WHAT YOU SHOULD DO >> An exact copy of the data is needed, but without any of its images.

DATA FOR THIS TASK >>
▼

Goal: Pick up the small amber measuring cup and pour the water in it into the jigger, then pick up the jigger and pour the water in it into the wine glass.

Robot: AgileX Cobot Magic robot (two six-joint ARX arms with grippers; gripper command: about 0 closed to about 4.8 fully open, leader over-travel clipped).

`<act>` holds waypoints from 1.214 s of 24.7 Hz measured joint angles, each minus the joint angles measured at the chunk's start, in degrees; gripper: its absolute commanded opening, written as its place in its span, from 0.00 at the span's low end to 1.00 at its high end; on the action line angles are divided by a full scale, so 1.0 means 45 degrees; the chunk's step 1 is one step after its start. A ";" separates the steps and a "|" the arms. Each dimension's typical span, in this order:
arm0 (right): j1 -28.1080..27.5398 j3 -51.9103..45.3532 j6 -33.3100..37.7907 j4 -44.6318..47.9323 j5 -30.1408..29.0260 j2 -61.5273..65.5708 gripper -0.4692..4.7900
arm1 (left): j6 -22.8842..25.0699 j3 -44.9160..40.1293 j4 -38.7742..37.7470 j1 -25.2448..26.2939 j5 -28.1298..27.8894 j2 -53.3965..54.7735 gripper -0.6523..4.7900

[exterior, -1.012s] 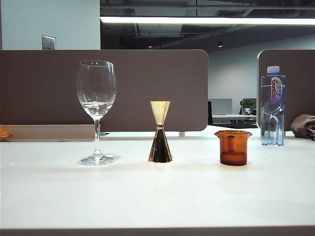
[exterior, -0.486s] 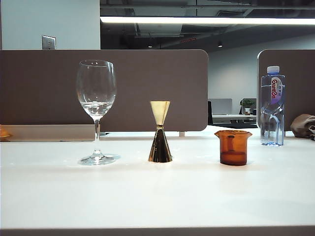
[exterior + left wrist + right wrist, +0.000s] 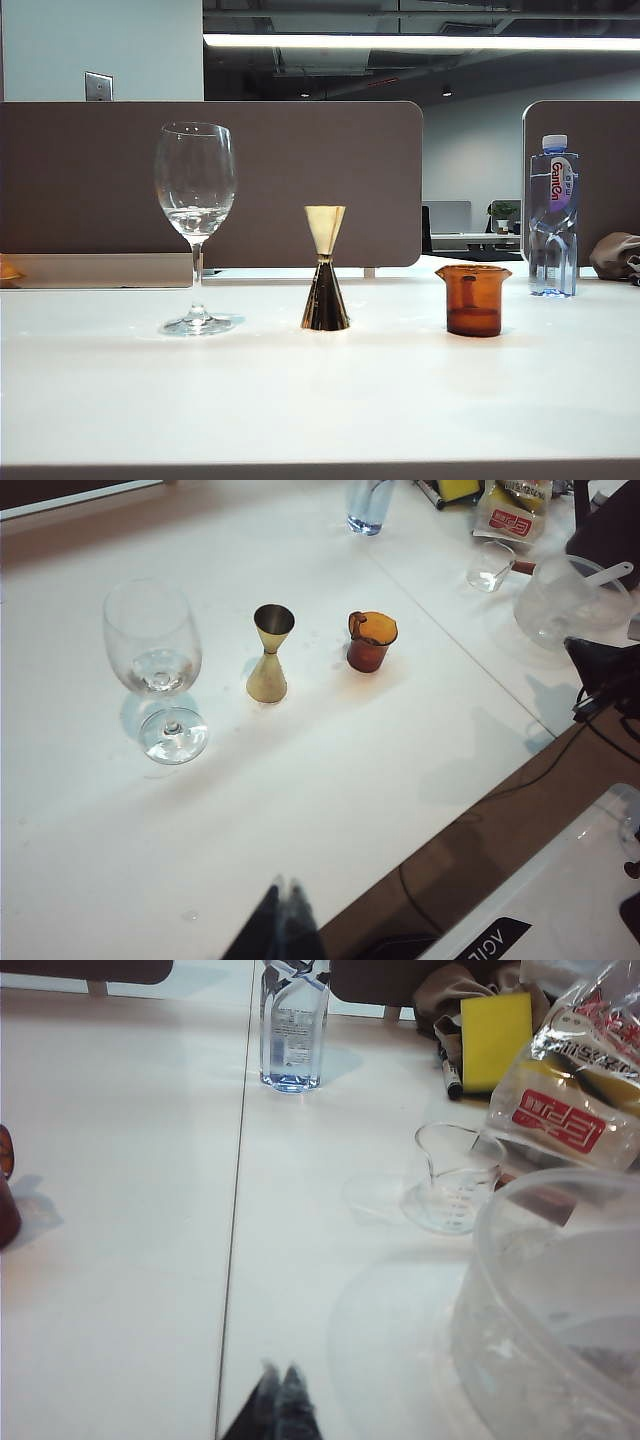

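Observation:
Three vessels stand in a row on the white table (image 3: 320, 400). The tall clear wine glass (image 3: 196, 220) (image 3: 155, 660) is on the left, with a little water low in its bowl. The gold hourglass jigger (image 3: 326, 268) (image 3: 270, 655) stands in the middle. The small amber measuring cup (image 3: 474, 299) (image 3: 370, 642) is on the right; its edge shows in the right wrist view (image 3: 6, 1195). My left gripper (image 3: 285, 888) hangs shut and empty high above the table's near edge, well back from the row. My right gripper (image 3: 280, 1372) is shut and empty, off to the cup's right. Neither gripper shows in the exterior view.
A clear plastic water bottle (image 3: 553, 215) (image 3: 293, 1025) stands at the back right. Beside the right gripper are a clear measuring beaker (image 3: 457, 1175), a large clear plastic tub (image 3: 560, 1310), a yellow sponge (image 3: 495, 1025) and a packaged bag (image 3: 570, 1080). Brown partitions (image 3: 210, 180) stand behind the table.

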 measured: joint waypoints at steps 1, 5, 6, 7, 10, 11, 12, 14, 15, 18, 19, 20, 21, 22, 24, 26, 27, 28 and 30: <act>0.0005 0.0121 0.0287 -0.0282 -0.0019 0.0000 0.09 | 0.0000 0.0000 0.0000 0.0000 0.0000 0.0000 0.12; 0.0005 0.2074 0.0991 -0.1846 -0.0029 -0.0015 0.09 | 0.0000 -0.0005 0.0000 0.0000 0.0005 0.0000 0.12; 0.0005 0.2652 0.1316 -0.1865 -0.0034 -0.0019 0.09 | 0.0000 0.0000 0.0000 0.0000 0.0000 0.0000 0.12; 0.0005 0.3041 0.1579 -0.1778 -0.0029 -0.0015 0.09 | 0.0000 0.0000 0.0005 0.0005 0.0000 0.0000 0.12; 0.0005 0.5003 0.2443 -0.1501 -0.0102 0.0015 0.09 | 0.0000 0.0000 0.0000 0.0000 0.0005 0.0000 0.12; 0.0010 0.5722 0.2492 -0.1496 -0.0136 0.0024 0.09 | 0.0000 0.0000 0.0000 0.0005 0.0005 0.0000 0.12; 0.0010 0.6358 0.2501 -0.1486 -0.0146 0.0024 0.09 | 0.0000 -0.0005 0.0000 0.0005 0.0005 0.0000 0.12; 0.0005 0.9078 0.2225 -0.1496 -0.0141 0.0321 0.09 | 0.0000 -0.0005 0.0000 0.0000 0.0005 0.0005 0.12; 0.0005 1.0380 0.1700 -0.1904 -0.0131 0.0792 0.09 | 0.0000 -0.0005 0.0005 0.0005 0.0005 0.0005 0.12; 0.0005 1.3274 0.0155 -0.3861 0.0102 0.2448 0.09 | 0.0000 -0.0005 0.0000 0.0005 0.0005 0.0000 0.12; 0.0000 1.4766 -0.0432 -0.4964 0.0306 0.3541 0.09 | 0.0000 -0.0005 0.0000 0.0005 0.0005 0.0005 0.12; 0.0000 1.5489 -0.0695 -0.5629 0.0330 0.4328 0.09 | 0.0000 -0.0005 0.0000 0.0000 0.0005 0.0000 0.12; 0.0000 1.6330 -0.1001 -0.6479 0.0335 0.5110 0.09 | 0.0000 -0.0005 0.0000 0.0005 0.0005 0.0005 0.12; 0.0000 1.7456 -0.1404 -0.7718 0.0335 0.6441 0.09 | 0.0000 -0.0005 0.0005 0.0005 0.0005 0.0005 0.12; 0.0000 1.8753 -0.1622 -0.9476 0.0180 0.8476 0.09 | 0.0000 -0.0005 0.0005 0.0005 0.0005 0.0005 0.12; 0.0000 1.8865 -0.1613 -0.9821 -0.0525 0.9452 0.09 | 0.0000 -0.0005 0.0005 0.0000 0.0010 0.0005 0.12; 0.0005 1.8846 -0.1583 -0.9908 -0.0996 0.9787 0.09 | 0.0000 -0.0005 0.0005 0.0005 0.0010 0.0005 0.12; 0.0010 1.8816 -0.1511 -0.9947 -0.1642 1.0171 0.09 | 0.0000 -0.0005 0.0005 0.0005 0.0005 0.0005 0.12; 0.0010 1.8821 -0.1224 -0.9874 -0.2851 1.0763 0.09 | 0.0000 -0.0005 0.0005 0.0000 0.0010 0.0005 0.12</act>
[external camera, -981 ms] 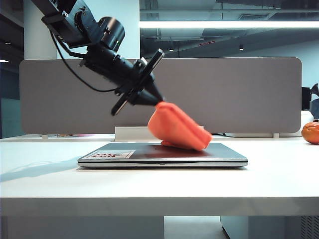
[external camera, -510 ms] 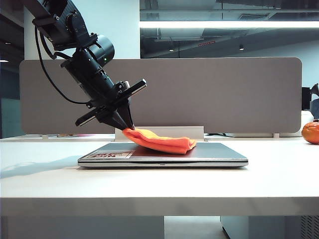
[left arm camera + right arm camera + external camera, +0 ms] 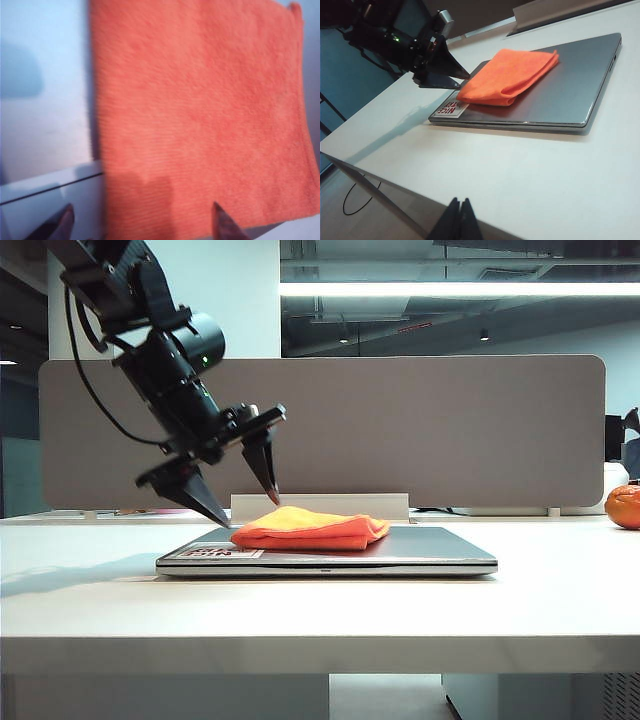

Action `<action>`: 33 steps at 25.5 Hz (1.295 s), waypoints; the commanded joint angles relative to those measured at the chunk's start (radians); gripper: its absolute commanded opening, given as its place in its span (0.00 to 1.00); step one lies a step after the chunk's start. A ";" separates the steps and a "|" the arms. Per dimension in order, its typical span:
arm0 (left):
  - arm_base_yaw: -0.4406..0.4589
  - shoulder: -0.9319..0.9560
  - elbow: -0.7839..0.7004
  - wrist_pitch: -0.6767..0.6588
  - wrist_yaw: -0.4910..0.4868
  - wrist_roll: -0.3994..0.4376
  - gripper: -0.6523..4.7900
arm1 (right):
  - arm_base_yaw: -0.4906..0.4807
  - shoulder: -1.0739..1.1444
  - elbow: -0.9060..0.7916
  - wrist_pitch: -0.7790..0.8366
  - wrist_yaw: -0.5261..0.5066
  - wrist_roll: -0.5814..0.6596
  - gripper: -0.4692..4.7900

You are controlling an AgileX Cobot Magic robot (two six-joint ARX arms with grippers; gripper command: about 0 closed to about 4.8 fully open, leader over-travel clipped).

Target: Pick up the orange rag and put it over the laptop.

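The orange rag (image 3: 310, 529) is laid folded and flat on the closed lid of the laptop (image 3: 430, 550), towards the end bearing the white-and-red sticker (image 3: 216, 552). The laptop is set on the white table (image 3: 320, 615). The left gripper (image 3: 238, 495) is held just above the rag's near edge, angled downward, with its fingers spread wide and nothing pinched between them. The right gripper (image 3: 458, 222) is seen low at the table's edge, well apart from the laptop, its fingers pressed together. An orange fruit (image 3: 623, 506) is seen at the table's far right.
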 commanded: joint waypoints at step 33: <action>0.071 -0.576 -0.209 -0.047 -0.177 0.241 0.11 | -0.003 0.001 -0.004 -0.066 0.604 -0.277 0.08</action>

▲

OUTPUT OF THE EXERCISE >>
Goal: Pick up the small amber measuring cup and pour the water in it into the jigger, then pick up the jigger and pour the water in it into the wine glass.

Robot: AgileX Cobot Magic robot (two six-joint ARX arms with grippers; gripper command: about 0 closed to about 4.8 fully open, leader over-travel clipped).

`<act>` holds waypoints from 1.214 s of 24.7 Hz measured joint angles, each minus the joint angles measured at the chunk's start, in degrees; gripper: its absolute commanded opening, written as its place in its span, from 0.00 at the span's low end to 1.00 at its high end; on the action line angles are divided by a full scale, so 1.0 means 45 degrees; the chunk's step 1 is one step after its start. A ";" separates the steps and a "|" the arms. Each dimension's typical span, in this order:
arm0 (right): j1 -28.1080..27.5398 j3 -51.9103..45.3532 j6 -33.3100..37.7907 j4 -44.6318..47.9323 j5 -30.1408..29.0260 j2 -61.5273..65.5708 gripper -0.4692..4.7900
arm1 (left): j6 -22.8842..25.0699 j3 -44.9160..40.1293 j4 -38.7742..37.7470 j1 -25.2448..26.2939 j5 -28.1298..27.8894 j2 -53.3965..54.7735 gripper -0.6523..4.7900

[exterior, -1.012s] 
[exterior, -0.486s] 
[exterior + left wrist + right wrist, +0.000s] 

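Observation:
Three vessels stand in a row on the white table (image 3: 320, 400). The tall clear wine glass (image 3: 196, 220) (image 3: 155, 660) is on the left, with a little water low in its bowl. The gold hourglass jigger (image 3: 326, 268) (image 3: 270, 655) stands in the middle. The small amber measuring cup (image 3: 474, 299) (image 3: 370, 642) is on the right; its edge shows in the right wrist view (image 3: 6, 1195). My left gripper (image 3: 285, 888) hangs shut and empty high above the table's near edge, well back from the row. My right gripper (image 3: 280, 1372) is shut and empty, off to the cup's right. Neither gripper shows in the exterior view.
A clear plastic water bottle (image 3: 553, 215) (image 3: 293, 1025) stands at the back right. Beside the right gripper are a clear measuring beaker (image 3: 457, 1175), a large clear plastic tub (image 3: 560, 1310), a yellow sponge (image 3: 495, 1025) and a packaged bag (image 3: 570, 1080). Brown partitions (image 3: 210, 180) stand behind the table.
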
 measured: joint waypoints at steps 1, 5, 6, 7, 10, 11, 12, 14, 15, 18, 19, 20, 21, 22, 24, 26, 27, 28 and 30: <act>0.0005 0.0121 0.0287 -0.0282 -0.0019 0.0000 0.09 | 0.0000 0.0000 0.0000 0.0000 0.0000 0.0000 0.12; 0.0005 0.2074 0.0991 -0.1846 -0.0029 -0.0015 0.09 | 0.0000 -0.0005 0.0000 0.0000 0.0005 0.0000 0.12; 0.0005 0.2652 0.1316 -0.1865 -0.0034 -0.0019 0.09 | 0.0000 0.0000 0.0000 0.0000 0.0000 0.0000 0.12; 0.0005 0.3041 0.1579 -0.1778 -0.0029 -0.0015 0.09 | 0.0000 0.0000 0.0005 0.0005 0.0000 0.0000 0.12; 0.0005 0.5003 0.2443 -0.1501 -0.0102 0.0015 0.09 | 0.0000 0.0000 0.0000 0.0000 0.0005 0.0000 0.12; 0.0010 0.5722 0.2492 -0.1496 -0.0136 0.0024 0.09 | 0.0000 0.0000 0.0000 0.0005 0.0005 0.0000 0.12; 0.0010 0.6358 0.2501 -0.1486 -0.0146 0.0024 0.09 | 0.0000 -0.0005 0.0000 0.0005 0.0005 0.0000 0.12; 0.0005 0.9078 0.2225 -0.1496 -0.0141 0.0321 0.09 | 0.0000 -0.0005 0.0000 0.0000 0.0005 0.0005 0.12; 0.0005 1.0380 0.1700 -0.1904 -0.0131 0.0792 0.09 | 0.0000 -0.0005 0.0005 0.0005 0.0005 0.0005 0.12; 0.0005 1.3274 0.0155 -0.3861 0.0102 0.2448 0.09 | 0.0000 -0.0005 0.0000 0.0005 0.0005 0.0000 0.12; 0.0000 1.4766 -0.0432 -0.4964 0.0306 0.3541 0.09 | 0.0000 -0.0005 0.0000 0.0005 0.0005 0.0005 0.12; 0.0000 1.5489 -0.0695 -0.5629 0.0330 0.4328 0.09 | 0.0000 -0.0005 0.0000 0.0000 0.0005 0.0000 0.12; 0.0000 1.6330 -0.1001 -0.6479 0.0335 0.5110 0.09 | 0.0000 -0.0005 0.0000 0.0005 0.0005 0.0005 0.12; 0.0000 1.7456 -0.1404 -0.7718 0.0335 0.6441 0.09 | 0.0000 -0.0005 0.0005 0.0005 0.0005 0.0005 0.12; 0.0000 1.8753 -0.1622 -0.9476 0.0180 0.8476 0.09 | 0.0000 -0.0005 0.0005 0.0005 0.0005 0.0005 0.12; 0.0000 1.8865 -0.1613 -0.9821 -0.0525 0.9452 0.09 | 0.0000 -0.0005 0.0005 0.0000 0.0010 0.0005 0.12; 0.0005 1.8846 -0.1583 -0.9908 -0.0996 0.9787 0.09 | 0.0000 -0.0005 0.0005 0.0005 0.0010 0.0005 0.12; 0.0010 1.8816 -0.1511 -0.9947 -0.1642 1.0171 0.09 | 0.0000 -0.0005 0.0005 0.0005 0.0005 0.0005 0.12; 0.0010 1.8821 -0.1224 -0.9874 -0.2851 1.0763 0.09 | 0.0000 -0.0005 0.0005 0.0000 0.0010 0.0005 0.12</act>
[external camera, -981 ms] 
[external camera, -510 ms] 
[left arm camera + right arm camera + external camera, +0 ms] 

Action `<action>`: 33 steps at 25.5 Hz (1.295 s), waypoints; the commanded joint angles relative to those measured at the chunk's start (radians); gripper: its absolute commanded opening, given as its place in its span (0.00 to 1.00); step one lies a step after the chunk's start. A ";" separates the steps and a "|" the arms. Per dimension in order, its typical span:
arm0 (left):
  - arm_base_yaw: -0.4406..0.4589
  - shoulder: -0.9319..0.9560
  - elbow: -0.7839..0.7004
  - wrist_pitch: -0.6767..0.6588
  - wrist_yaw: -0.4910..0.4868
  - wrist_roll: -0.3994..0.4376
  - gripper: -0.6523..4.7900
arm1 (right):
  - arm_base_yaw: -0.4906..0.4807
  - shoulder: -1.0739..1.1444
  - elbow: -0.9060..0.7916
  - wrist_pitch: -0.7790..0.8366
  - wrist_yaw: -0.5261..0.5066
  - wrist_roll: -0.5814..0.6596
  - gripper: -0.4692..4.7900

You are controlling an AgileX Cobot Magic robot (two six-joint ARX arms with grippers; gripper command: about 0 closed to about 4.8 fully open, leader over-travel clipped).

Target: Pick up the orange rag and put it over the laptop.

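The orange rag (image 3: 310, 529) is laid folded and flat on the closed lid of the laptop (image 3: 430, 550), towards the end bearing the white-and-red sticker (image 3: 216, 552). The laptop is set on the white table (image 3: 320, 615). The left gripper (image 3: 238, 495) is held just above the rag's near edge, angled downward, with its fingers spread wide and nothing pinched between them. The right gripper (image 3: 458, 222) is seen low at the table's edge, well apart from the laptop, its fingers pressed together. An orange fruit (image 3: 623, 506) is seen at the table's far right.
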 commanded: joint waypoints at step 33: <action>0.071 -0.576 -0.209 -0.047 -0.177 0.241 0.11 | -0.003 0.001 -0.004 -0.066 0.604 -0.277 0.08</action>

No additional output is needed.